- ASSIGNMENT:
In the listing below, find the line holding "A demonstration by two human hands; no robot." and the line holding "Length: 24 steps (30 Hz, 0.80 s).". Write out those two lines and all lines between, exactly, and nothing more.
***** DATA FOR REVIEW
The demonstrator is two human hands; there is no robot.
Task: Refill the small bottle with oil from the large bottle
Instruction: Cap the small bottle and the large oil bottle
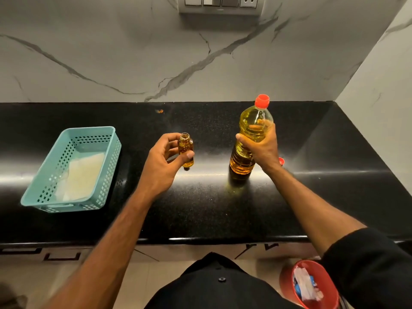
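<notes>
Black counter [111,219]: polished speckled stone, set against a white marble-veined wall.
Small bottle [185,150]: clear glass, uncapped, amber oil inside, upright near the counter's middle; no label can be seen.
Left hand [163,162]: fingers and thumb curled round the small bottle, thumb tip across its front.
Large bottle [249,139]: clear ribbed plastic full of yellow oil, red cap [262,101] on, upright right of the small bottle; whether its base touches the counter cannot be told; no brand or writing readable.
Right hand [262,148]: wrapped round the large bottle's middle, gripping it.
Loose red cap [281,161]: on the counter, partly hidden behind the right wrist.
Teal basket [66,134]: perforated plastic, near the counter's left end, a pale folded cloth [82,175] lying inside.
Switch plate [219,4]: on the wall, above the back edge; no markings legible.
Red bin [287,282]: on the floor below the front edge, scraps inside.
</notes>
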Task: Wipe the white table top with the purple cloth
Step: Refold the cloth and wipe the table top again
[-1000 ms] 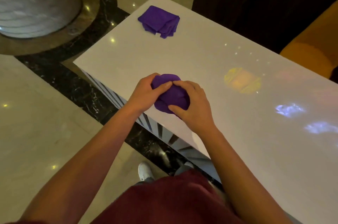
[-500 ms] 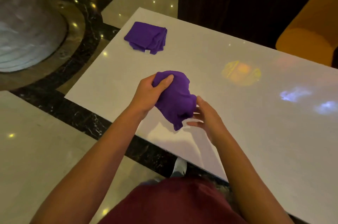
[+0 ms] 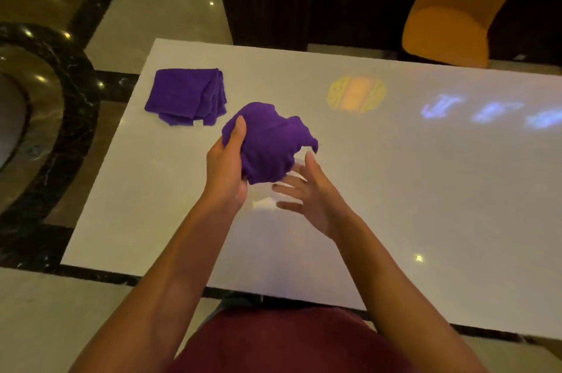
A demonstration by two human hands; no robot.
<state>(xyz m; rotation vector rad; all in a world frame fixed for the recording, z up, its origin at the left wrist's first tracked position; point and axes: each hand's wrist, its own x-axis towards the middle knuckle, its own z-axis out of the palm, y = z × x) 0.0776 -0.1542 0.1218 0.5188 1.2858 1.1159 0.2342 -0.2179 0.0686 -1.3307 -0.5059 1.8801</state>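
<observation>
since half a second ago the right hand (image 3: pixel 307 196) has come off the cloth and the bundle has lifted, probably to shake it loose for wiping. white table top (image 3: pixel 425 190) lies bare ahead. folded purple cloths (image 3: pixel 185 95) sit at ten o'clock, likely spares. bunched purple cloth (image 3: pixel 267 141) hangs above the table, pinched in the left hand (image 3: pixel 226 172). right fingers spread wide, holding nothing, just beside it.
</observation>
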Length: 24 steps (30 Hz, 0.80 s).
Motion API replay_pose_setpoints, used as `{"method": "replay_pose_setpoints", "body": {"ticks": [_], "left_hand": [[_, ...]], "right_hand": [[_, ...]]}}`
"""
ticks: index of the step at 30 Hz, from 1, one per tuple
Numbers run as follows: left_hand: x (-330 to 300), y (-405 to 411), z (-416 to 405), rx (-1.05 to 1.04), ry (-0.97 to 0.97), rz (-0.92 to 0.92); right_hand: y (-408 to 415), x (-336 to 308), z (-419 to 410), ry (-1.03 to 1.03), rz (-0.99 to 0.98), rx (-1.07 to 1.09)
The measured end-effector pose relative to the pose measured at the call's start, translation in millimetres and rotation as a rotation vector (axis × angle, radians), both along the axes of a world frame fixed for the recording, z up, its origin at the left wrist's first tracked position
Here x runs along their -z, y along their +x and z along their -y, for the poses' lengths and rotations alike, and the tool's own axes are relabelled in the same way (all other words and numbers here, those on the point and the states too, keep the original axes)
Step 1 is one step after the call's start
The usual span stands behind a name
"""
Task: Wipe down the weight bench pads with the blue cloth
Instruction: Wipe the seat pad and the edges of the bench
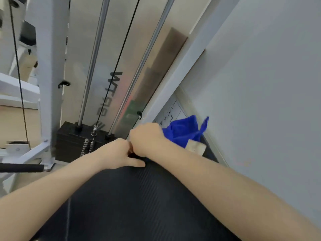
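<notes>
A black ribbed bench pad (132, 202) fills the lower middle of the view. My left hand (119, 153) rests on the pad's far end, fingers curled over its edge and thumb lying flat. My right hand (147, 138) is a closed fist right beside it, gripping the blue cloth (184, 131), which bunches out to the right of the fist above the pad's far right corner. The two hands touch each other. What the fingers hold at the pad's edge is hidden.
A black weight stack (76, 141) with two chrome guide rods and a cable stands just beyond the pad. A white machine frame (50, 66) rises at left, with a black foam handle (20, 167) low left. A grey wall (260, 84) runs close along the right.
</notes>
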<state>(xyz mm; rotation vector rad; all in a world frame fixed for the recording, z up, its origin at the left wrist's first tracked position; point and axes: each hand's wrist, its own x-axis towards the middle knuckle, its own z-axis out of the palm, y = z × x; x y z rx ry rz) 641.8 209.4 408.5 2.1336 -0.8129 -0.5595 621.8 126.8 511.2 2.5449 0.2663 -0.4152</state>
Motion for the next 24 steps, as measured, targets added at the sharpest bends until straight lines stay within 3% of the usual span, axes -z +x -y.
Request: {"method": "replay_pose_setpoints", "body": {"ticks": [3,6,11,19,24], "left_hand": [[20.5,-0.8,-25.6,0.013,0.142,0.041],[33.7,-4.6,-35.0,0.030,0.123,0.056],[37.3,-7.3,-33.6,0.014,0.152,0.142],[49.4,-21.5,-35.0,-0.137,0.198,0.281],[62.1,-32.7,-47.1,-0.127,0.220,0.281]], "right_hand": [[-9.0,31.7,-14.8,-0.062,0.026,-0.089],[-6.1,19.7,0.7,-0.057,0.092,-0.125],[0.1,-29.3,36.3,-0.090,0.311,0.058],[-15.4,38.7,-9.1,-0.102,0.286,0.029],[-29.7,53.1,-12.7,-0.067,0.244,-0.147]]}}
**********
- EXERCISE RESPONSE:
A demonstration by two human hands; no robot.
<state>(xyz m; rotation vector rad; all in a world frame fixed for the recording, z up, its origin at the left wrist's first tracked position; point and axes: each hand's wrist, its own x-axis towards the middle knuckle, its own z-axis out of the palm, y = z × x) 0.0776 -0.1542 0.1218 0.5188 1.2858 1.1159 0.2342 -0.2179 0.0686 -1.3307 -0.5059 1.8801</state>
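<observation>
since half a second ago the right hand (image 3: pixel 307 196) has come off the cloth and the bundle has lifted, probably to shake it loose for wiping. white table top (image 3: pixel 425 190) lies bare ahead. folded purple cloths (image 3: pixel 185 95) sit at ten o'clock, likely spares. bunched purple cloth (image 3: pixel 267 141) hangs above the table, pinched in the left hand (image 3: pixel 226 172). right fingers spread wide, holding nothing, just beside it.
</observation>
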Length: 24 steps (30 Hz, 0.80 s).

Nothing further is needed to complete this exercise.